- TASK ITEM
Once you have located the line containing "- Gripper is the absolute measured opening" in the material below, return it exactly along with each line after it through the line containing "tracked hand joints".

- DATASET CONTENT
"""
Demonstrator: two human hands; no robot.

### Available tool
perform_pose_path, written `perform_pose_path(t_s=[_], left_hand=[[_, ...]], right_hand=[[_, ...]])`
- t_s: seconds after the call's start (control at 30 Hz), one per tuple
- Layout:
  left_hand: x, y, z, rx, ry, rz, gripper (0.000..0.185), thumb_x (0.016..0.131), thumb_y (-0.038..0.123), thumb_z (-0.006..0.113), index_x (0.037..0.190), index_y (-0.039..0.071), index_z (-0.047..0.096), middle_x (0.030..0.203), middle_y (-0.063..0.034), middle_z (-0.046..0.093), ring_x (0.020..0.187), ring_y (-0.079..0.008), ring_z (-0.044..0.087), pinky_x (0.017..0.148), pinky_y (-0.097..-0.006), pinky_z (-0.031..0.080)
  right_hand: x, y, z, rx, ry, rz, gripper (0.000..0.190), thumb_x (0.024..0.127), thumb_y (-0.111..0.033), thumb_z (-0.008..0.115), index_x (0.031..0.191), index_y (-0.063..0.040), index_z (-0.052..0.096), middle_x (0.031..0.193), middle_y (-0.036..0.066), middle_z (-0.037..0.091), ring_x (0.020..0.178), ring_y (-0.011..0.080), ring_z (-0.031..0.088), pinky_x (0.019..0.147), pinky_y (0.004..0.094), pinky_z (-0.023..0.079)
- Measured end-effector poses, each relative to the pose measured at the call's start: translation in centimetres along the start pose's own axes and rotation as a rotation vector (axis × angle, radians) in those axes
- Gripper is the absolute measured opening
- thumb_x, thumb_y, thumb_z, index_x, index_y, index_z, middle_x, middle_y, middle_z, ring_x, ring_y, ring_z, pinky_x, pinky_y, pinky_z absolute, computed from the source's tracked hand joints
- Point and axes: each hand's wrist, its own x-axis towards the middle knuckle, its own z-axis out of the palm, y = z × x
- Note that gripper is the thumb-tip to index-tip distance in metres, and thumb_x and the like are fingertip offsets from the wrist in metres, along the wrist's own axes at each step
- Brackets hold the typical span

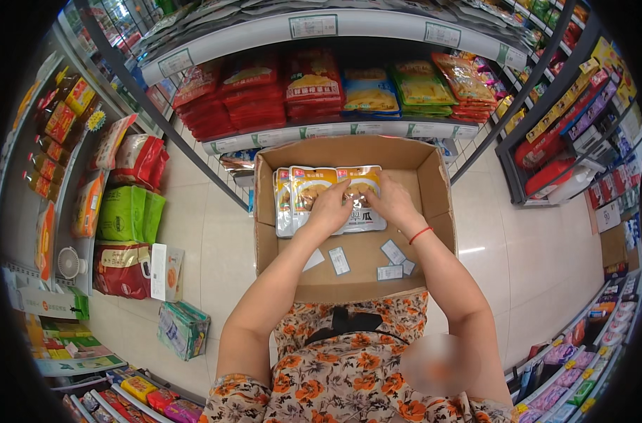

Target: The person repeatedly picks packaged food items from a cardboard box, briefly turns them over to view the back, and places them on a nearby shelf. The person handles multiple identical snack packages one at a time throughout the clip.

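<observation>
An open cardboard box (352, 290) stands before me. Inside it, flat yellow-and-white food pouches (310, 195) lie overlapping in its upper left part. Both my hands are on the rightmost pouch (363, 219): my left hand (332, 207) lies over its left edge, and my right hand (396, 201), with a red cord at the wrist, touches its right edge. Whether the fingers grip it or only rest on it is hard to tell. Several small printed cards (339, 260) lie on the box floor nearer to me.
Beyond the box, a shelf (342, 131) holds stacks of red, blue and green packets (313, 84). Shelves with bottles (61, 121) and large bags (125, 211) stand at left, a wrapped green pack (183, 330) on the floor. Racks of goods (559, 153) line the right.
</observation>
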Motion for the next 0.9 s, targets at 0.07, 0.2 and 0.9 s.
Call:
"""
- TASK RESPONSE
- Gripper is the absolute measured opening
- thumb_x, thumb_y, thumb_z, index_x, index_y, index_z, middle_x, middle_y, middle_z, ring_x, ring_y, ring_z, pinky_x, pinky_y, pinky_z absolute, computed from the source's tracked hand joints

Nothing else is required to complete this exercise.